Die grosse Kammer hatte die Initiativen im Herbst angenommen. Sie verlangen, dass der Bundesrat das Parlament konsultieren muss, bevor er in internationalen Gremien Stellung nimmt zu Richtlinien, die eine Gesetzesänderung nach sich ziehen können.

Die Initianten, die Nationalräte Marco Romano (CVP/TI) und Thomas Aeschi (SVP/ZG), haben insbesondere Richtlinien der OECD und Organisationen wie dem Global Forum und deren Standards zur Steueramtshilfe im Blick.

Die Aussenpolitische Kommission (APK) des Ständerates lehnte die beiden Initiativen mit deutlichen Mehrheiten ab. Die darin enthaltene Kritik scheine zwar berechtigt, sagte APK-Präsident Christian Levrat (SP/FR) im Rat. Der Bundesrat habe inzwischen aber mit einer Verordnungsanpassung reagiert.

Diese Anpassung genügt der Mehrheit der ständerätlichen APK. Sie halte eine Gesetzesanpassung nicht für nötig, sagte Levrat. Am Donnerstag folgte die kleine Kammer der Kommission bei beiden Initiativen oppositionslos. Die Initiativen sind damit vom Tisch.

An OECD-Veranstaltungen

Der Aussenpolitischen Kommission schwebt aber eine andere Lösung vor, um dem Bundesrat in internationalen Fragen genauer auf die Finger zu schauen. Sie beschloss im Zug der Beratung der beiden parlamentarischen Initiativen, einen eigenen Vorstoss einzureichen.
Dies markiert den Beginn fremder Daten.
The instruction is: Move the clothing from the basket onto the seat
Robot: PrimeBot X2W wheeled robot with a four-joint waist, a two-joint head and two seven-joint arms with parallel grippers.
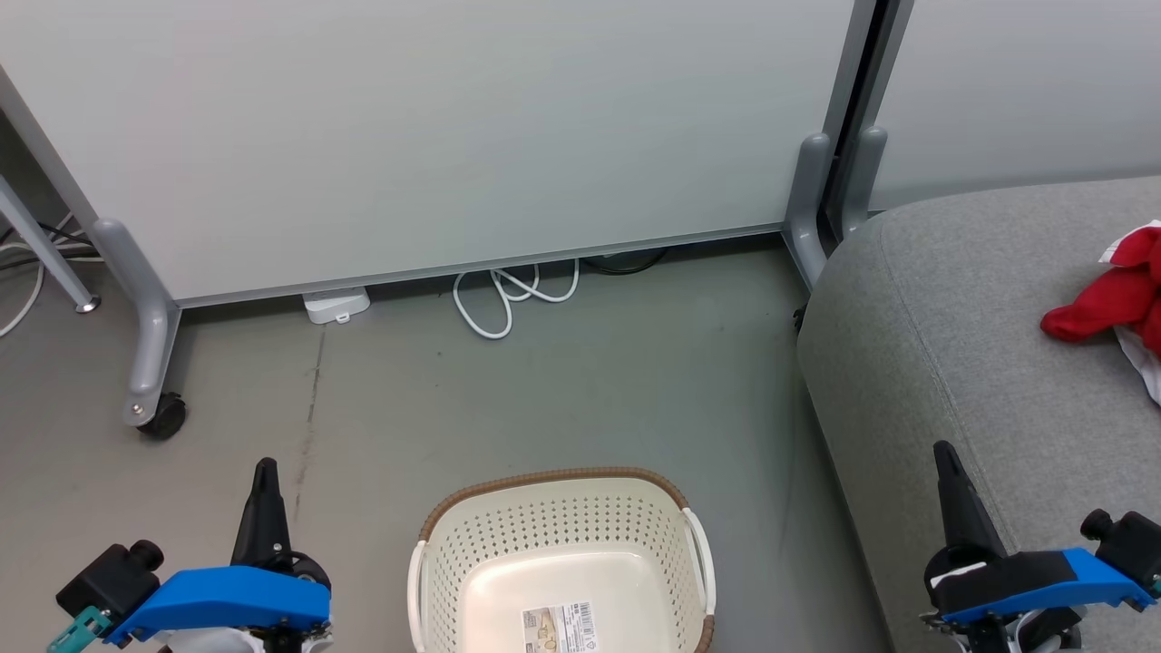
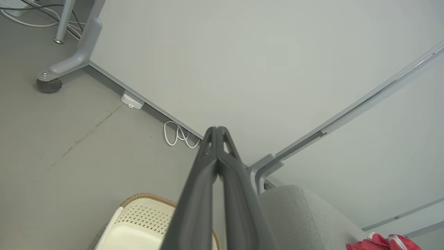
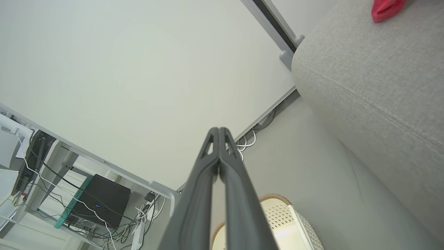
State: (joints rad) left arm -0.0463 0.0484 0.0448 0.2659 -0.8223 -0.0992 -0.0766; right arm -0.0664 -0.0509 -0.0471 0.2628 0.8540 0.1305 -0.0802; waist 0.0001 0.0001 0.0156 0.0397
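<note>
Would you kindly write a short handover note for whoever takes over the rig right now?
Left pincer: shut, holding nothing, left of the basket.
Right pincer: shut, holding nothing, by the seat.
Clothing: red and white, lying on the seat, cut off at the head view's right edge.
Basket: on the floor; the part in view holds a paper label, no clothing.
Done: the transfer, apparently.
Left: check the basket's hidden near end and confirm every garment is on the seat.
</note>
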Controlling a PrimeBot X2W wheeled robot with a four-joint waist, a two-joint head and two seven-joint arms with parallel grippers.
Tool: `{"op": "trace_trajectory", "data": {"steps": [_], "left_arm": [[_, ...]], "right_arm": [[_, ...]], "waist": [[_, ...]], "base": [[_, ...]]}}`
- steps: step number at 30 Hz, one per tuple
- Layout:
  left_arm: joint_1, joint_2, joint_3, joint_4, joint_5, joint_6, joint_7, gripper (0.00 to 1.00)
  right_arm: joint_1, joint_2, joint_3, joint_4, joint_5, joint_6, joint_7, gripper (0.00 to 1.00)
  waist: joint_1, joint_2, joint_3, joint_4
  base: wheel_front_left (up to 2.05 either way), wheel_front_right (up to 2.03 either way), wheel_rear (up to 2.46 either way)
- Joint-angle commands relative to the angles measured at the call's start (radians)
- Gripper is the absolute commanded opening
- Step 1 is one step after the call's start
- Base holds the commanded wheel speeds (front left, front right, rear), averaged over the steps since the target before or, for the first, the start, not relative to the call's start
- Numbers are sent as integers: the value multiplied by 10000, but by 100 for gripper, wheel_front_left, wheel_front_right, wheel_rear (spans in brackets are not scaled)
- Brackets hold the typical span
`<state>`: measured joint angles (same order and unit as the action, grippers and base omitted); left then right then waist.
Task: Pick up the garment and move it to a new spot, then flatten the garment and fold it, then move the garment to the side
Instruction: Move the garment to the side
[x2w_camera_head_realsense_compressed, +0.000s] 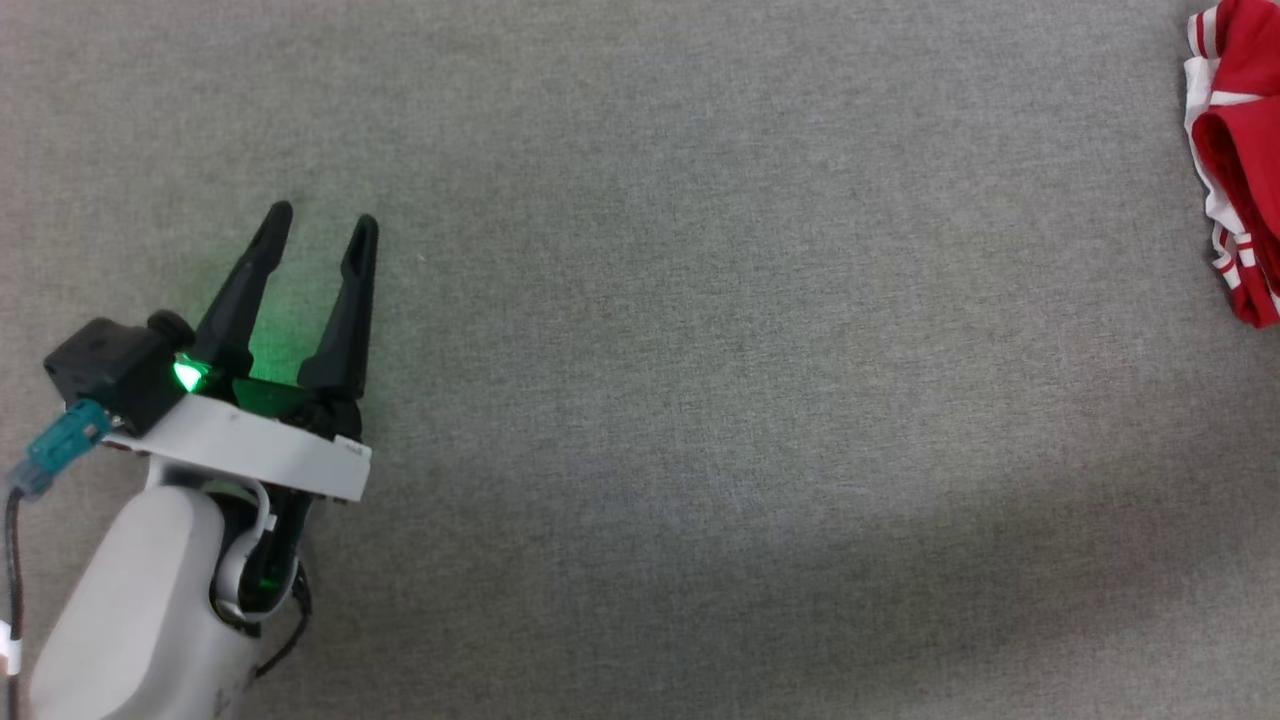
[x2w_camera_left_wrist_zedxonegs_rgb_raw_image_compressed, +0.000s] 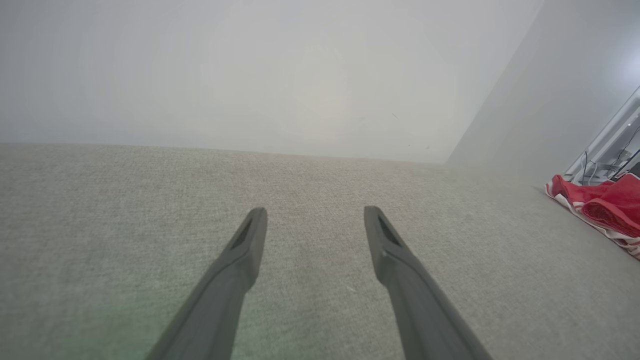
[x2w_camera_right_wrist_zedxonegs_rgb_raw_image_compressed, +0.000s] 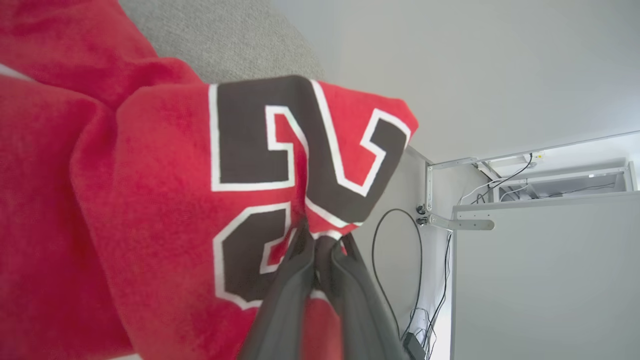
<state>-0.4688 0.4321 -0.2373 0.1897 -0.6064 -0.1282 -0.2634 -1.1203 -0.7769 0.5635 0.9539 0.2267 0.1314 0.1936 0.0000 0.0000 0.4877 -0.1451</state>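
The garment (x2w_camera_head_realsense_compressed: 1235, 150) lies bunched at the far right edge of the grey fabric surface (x2w_camera_head_realsense_compressed: 700, 350), its red body and red-white striped trim showing. The left tool (x2w_camera_head_realsense_compressed: 322, 216) is well apart from the garment, far to its left, fingers spread and holding nothing, a green light glowing at its base. In the right wrist view, the right tool (x2w_camera_right_wrist_zedxonegs_rgb_raw_image_compressed: 325, 240) is pressed together on a fold of the garment (x2w_camera_right_wrist_zedxonegs_rgb_raw_image_compressed: 150, 200), at the black, white-outlined number print (x2w_camera_right_wrist_zedxonegs_rgb_raw_image_compressed: 280, 145).
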Motion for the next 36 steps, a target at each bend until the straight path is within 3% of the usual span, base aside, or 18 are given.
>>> {"op": "trace_trajectory", "data": {"steps": [1,4,6,9,10,12,13,25,36], "left_arm": [[-100,33,-14,14,-39,-40,-1,100],[-98,44,-43,35,-53,-40,-1,100],[-64,70,-45,54,-73,-40,-1,100],[39,98,-29,82,-77,-40,-1,100],[90,106,-22,95,-77,-40,-1,100],[178,132,-7,126,-70,-40,-1,100],[229,132,4,140,-70,-40,-1,100],[979,-4,115,305,-42,-34,-1,100],[1985,-226,443,534,17,-34,-1,100]], "right_arm": [[-149,123,-136,155,-108,-13,-80,0],[-193,355,-325,451,-263,-13,-202,3],[-223,464,-424,611,-423,-13,-306,25],[-289,647,-568,855,-663,-13,-479,44],[-298,720,-596,925,-759,-13,-541,58],[-306,877,-690,1088,-931,-13,-649,96],[-307,944,-725,1175,-1023,-13,-708,100],[-82,1875,-1184,1838,-1609,-13,-1358,100],[880,3137,-1726,1682,-518,-13,-2585,100]], "waist": [[0,0,5,-5],[0,0,-16,-3],[0,0,-46,-10],[0,0,-143,-37],[0,0,-198,-53],[0,0,-320,-95],[0,0,-400,-122],[0,0,-1697,-556],[0,0,-3257,-281]], "base": [[0,0,0],[0,0,0],[0,0,0],[0,0,0],[0,0,0],[0,0,0],[0,0,0],[0,0,0],[0,0,0]]}}
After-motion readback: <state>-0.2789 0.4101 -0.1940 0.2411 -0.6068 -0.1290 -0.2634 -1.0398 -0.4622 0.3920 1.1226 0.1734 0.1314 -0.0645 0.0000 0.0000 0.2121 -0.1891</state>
Diese parlamentarische Initiative will, dass die Räte eine Delegation von maximal acht National- und Ständeratsmitgliedern an Veranstaltungen der OECD entsenden. Das soll den Räten die Möglichkeit geben, sich frühzeitig mit OECD-spezifischen Themen zu befassen. Über die Initiative wurde noch nicht beraten.